** Your objective **
Two lines mark the range in the entries below: the one holding "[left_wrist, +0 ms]" and the one holding "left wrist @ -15". Set down those two and all lines between them, exactly.

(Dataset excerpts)
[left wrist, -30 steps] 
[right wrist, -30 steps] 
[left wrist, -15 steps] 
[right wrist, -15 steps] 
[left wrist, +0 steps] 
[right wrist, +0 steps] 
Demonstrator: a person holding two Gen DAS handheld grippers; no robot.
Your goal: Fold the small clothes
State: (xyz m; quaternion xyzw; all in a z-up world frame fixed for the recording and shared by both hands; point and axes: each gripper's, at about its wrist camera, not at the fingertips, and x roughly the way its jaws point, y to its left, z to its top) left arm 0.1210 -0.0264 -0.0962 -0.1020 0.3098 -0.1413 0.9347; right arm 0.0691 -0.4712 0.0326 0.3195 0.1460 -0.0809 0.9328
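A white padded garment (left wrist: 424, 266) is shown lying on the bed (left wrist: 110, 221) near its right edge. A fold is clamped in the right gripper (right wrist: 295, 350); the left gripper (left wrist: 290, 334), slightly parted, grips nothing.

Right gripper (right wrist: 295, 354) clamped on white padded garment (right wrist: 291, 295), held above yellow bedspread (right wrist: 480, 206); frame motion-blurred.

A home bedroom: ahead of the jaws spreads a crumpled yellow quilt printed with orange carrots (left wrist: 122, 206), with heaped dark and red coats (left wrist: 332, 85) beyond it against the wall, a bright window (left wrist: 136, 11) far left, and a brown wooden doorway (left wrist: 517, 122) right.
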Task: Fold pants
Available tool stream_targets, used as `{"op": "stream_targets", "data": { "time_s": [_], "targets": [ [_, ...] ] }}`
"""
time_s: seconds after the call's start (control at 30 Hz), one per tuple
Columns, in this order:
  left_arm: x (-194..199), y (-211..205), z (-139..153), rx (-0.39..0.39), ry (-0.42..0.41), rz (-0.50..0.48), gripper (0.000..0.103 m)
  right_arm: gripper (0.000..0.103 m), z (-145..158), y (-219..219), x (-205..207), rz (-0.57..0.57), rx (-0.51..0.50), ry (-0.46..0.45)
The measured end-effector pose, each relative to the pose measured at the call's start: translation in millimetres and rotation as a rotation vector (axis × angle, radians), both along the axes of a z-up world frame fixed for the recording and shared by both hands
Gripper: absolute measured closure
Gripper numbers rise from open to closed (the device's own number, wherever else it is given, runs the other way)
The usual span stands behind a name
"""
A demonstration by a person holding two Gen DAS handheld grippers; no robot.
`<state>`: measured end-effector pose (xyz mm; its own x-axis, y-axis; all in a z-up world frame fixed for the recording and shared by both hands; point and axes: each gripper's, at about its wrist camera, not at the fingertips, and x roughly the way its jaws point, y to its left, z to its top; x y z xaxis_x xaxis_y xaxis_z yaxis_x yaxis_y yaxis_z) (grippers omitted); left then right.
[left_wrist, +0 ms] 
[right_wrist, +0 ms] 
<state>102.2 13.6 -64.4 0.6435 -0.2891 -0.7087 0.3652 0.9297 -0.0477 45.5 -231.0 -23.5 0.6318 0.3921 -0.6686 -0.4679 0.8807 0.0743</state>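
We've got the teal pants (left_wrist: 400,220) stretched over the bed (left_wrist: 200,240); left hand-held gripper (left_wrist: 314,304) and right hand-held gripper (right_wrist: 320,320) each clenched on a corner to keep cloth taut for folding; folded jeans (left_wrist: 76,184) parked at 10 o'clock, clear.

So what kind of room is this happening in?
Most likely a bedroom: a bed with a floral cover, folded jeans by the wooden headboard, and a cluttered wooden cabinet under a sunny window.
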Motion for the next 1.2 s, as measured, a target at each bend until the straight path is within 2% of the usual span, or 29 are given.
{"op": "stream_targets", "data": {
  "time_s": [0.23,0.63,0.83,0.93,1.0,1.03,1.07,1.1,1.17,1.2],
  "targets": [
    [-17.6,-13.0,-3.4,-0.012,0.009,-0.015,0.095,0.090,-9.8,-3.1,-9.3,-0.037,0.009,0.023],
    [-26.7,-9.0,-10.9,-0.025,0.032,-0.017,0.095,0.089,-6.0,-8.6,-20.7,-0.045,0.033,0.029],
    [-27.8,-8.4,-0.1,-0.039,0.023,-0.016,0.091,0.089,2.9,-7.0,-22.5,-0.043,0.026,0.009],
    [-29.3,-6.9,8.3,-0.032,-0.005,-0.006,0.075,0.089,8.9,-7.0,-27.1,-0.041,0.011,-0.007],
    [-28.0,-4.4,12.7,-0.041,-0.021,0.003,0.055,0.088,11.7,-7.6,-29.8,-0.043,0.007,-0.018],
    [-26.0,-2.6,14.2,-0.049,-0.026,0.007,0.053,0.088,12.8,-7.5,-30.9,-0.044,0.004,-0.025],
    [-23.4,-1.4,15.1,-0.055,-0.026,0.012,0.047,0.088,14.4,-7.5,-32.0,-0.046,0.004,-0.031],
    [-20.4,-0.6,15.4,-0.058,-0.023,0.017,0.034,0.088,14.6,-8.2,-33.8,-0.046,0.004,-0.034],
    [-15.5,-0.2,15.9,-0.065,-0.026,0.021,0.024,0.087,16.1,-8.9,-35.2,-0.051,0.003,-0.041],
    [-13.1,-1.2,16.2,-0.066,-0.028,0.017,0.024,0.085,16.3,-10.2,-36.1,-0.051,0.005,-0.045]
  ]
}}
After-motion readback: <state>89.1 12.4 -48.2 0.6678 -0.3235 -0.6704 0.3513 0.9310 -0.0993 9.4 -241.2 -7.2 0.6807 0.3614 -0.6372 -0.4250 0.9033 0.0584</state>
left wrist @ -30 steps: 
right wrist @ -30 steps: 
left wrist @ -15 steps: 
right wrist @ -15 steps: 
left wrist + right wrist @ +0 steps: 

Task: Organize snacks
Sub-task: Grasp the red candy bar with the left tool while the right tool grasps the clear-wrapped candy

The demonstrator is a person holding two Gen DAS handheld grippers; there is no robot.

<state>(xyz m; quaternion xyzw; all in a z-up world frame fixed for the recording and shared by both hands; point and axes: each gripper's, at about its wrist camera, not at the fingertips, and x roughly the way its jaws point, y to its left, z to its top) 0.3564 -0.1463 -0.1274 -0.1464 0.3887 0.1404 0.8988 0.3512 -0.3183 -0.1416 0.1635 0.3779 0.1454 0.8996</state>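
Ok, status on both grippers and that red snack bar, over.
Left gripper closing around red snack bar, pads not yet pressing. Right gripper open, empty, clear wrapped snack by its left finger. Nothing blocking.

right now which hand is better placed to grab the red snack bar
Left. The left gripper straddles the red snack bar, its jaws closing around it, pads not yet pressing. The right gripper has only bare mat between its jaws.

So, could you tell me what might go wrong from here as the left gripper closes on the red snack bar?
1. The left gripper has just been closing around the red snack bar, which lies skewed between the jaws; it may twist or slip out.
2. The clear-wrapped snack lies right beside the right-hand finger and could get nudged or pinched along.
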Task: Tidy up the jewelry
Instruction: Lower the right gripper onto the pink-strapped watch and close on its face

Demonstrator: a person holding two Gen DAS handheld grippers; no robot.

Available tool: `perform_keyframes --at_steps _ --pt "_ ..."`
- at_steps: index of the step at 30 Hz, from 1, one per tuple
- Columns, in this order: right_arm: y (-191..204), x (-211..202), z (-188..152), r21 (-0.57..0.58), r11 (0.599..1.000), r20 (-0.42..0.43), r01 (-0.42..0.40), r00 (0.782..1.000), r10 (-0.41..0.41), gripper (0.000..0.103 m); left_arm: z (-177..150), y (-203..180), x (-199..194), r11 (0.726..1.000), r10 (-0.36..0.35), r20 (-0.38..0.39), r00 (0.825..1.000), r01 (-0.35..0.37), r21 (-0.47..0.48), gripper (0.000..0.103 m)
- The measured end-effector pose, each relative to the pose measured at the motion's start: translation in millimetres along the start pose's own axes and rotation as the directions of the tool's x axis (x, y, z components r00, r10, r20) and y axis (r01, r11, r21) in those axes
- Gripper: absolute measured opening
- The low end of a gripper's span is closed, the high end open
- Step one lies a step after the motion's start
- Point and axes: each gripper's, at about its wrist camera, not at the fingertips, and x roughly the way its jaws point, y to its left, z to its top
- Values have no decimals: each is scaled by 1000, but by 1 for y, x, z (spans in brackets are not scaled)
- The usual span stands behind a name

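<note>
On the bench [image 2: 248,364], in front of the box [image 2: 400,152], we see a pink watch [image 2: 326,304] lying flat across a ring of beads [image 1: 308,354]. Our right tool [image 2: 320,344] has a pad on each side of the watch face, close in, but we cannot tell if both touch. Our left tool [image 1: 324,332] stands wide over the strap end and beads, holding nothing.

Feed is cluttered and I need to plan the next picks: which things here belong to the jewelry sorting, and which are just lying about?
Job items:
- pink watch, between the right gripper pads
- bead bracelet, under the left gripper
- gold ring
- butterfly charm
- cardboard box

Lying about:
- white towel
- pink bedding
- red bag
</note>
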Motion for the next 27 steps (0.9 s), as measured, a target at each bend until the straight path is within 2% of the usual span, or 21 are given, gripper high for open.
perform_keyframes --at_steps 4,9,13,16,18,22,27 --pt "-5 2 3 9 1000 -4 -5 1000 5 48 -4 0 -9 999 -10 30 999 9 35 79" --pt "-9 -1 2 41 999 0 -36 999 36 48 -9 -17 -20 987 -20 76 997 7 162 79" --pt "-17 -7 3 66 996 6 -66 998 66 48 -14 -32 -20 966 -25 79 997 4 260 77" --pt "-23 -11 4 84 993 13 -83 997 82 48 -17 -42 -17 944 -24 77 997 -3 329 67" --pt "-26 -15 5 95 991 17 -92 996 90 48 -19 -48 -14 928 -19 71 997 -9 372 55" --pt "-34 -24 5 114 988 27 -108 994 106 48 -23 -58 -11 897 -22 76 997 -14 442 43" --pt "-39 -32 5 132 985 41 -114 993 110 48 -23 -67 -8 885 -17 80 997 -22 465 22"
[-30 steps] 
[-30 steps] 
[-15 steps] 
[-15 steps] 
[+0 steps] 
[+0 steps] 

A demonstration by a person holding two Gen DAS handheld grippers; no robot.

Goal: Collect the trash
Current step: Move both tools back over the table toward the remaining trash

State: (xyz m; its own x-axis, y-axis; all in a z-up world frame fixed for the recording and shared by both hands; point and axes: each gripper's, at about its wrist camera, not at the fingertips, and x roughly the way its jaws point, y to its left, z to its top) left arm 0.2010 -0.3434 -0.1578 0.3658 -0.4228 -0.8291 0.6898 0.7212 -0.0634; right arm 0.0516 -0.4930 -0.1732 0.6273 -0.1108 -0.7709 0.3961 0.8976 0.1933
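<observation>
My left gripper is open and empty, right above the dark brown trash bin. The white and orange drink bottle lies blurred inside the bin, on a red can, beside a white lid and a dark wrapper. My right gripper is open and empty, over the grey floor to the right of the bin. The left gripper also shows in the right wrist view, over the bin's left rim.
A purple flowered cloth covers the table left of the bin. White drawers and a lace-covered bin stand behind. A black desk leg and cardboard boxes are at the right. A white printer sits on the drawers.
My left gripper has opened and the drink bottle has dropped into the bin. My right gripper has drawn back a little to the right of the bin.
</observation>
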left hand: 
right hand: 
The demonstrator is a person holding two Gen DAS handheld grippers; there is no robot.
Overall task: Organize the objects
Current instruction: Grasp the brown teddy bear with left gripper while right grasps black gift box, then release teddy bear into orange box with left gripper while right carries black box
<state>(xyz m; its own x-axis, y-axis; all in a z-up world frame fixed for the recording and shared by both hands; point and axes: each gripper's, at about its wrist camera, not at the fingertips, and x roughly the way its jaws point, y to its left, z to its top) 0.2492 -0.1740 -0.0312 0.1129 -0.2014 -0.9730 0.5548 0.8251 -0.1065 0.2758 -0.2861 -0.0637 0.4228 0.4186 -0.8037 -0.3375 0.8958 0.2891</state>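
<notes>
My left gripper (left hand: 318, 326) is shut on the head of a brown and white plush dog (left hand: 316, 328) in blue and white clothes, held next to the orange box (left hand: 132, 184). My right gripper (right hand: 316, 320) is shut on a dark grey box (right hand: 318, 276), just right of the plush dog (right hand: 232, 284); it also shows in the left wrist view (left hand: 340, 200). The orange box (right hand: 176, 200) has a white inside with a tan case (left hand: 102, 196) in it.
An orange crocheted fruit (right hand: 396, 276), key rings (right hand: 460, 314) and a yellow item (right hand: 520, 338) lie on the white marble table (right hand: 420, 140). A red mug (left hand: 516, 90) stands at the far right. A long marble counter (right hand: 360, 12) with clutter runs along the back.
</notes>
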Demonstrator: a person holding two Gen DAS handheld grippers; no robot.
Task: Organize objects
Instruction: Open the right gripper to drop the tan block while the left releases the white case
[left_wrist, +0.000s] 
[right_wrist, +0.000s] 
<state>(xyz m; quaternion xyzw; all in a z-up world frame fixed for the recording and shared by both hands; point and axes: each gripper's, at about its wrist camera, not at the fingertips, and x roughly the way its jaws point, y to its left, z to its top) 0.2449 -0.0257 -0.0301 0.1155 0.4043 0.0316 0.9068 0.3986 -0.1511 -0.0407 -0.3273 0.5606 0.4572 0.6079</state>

** Result **
[left_wrist, +0 ms] 
[right_wrist, +0 ms] 
<state>102.2 13.6 -64.4 0.6435 -0.2891 -0.7087 0.3652 0.9297 -0.0477 45.5 -231.0 -23.5 0.6318 0.3921 -0.6686 -0.4679 0.8807 0.0743</state>
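We've got the teal pants (left_wrist: 400,220) stretched over the bed (left_wrist: 200,240); left hand-held gripper (left_wrist: 314,304) and right hand-held gripper (right_wrist: 320,320) each clenched on a corner to keep cloth taut for folding; folded jeans (left_wrist: 76,184) parked at 10 o'clock, clear.

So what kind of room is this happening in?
Most likely a bedroom: a bed with a floral cover, folded jeans by the wooden headboard, and a cluttered wooden cabinet under a sunny window.
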Motion for the next 1.2 s, as measured, a target at each bend until the straight path is within 2% of the usual span, or 29 are given.
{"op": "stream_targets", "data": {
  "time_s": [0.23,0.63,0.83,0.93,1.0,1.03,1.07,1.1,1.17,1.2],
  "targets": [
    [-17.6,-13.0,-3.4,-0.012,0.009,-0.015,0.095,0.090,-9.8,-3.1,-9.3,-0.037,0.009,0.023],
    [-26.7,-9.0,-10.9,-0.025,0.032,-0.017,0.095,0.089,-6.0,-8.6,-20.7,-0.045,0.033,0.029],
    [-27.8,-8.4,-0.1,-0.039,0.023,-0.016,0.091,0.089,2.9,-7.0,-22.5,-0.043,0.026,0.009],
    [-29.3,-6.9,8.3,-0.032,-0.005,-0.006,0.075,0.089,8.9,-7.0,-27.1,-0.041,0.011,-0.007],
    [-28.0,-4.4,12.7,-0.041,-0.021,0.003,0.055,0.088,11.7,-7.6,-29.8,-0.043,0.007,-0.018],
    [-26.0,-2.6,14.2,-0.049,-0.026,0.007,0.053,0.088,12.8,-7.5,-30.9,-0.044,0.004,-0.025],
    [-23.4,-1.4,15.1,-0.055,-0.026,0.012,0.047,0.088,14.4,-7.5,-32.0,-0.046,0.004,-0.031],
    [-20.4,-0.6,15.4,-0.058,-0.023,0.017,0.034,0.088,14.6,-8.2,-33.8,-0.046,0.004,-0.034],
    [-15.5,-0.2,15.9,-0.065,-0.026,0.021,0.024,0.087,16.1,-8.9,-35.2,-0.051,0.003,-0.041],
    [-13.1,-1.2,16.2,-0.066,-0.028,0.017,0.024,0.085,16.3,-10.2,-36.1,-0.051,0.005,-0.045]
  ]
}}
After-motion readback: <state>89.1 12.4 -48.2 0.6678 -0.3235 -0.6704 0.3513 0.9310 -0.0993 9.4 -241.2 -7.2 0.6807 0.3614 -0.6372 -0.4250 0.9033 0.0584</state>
left wrist @ -30 steps: 
right wrist @ -30 steps: 
left wrist @ -15 steps: 

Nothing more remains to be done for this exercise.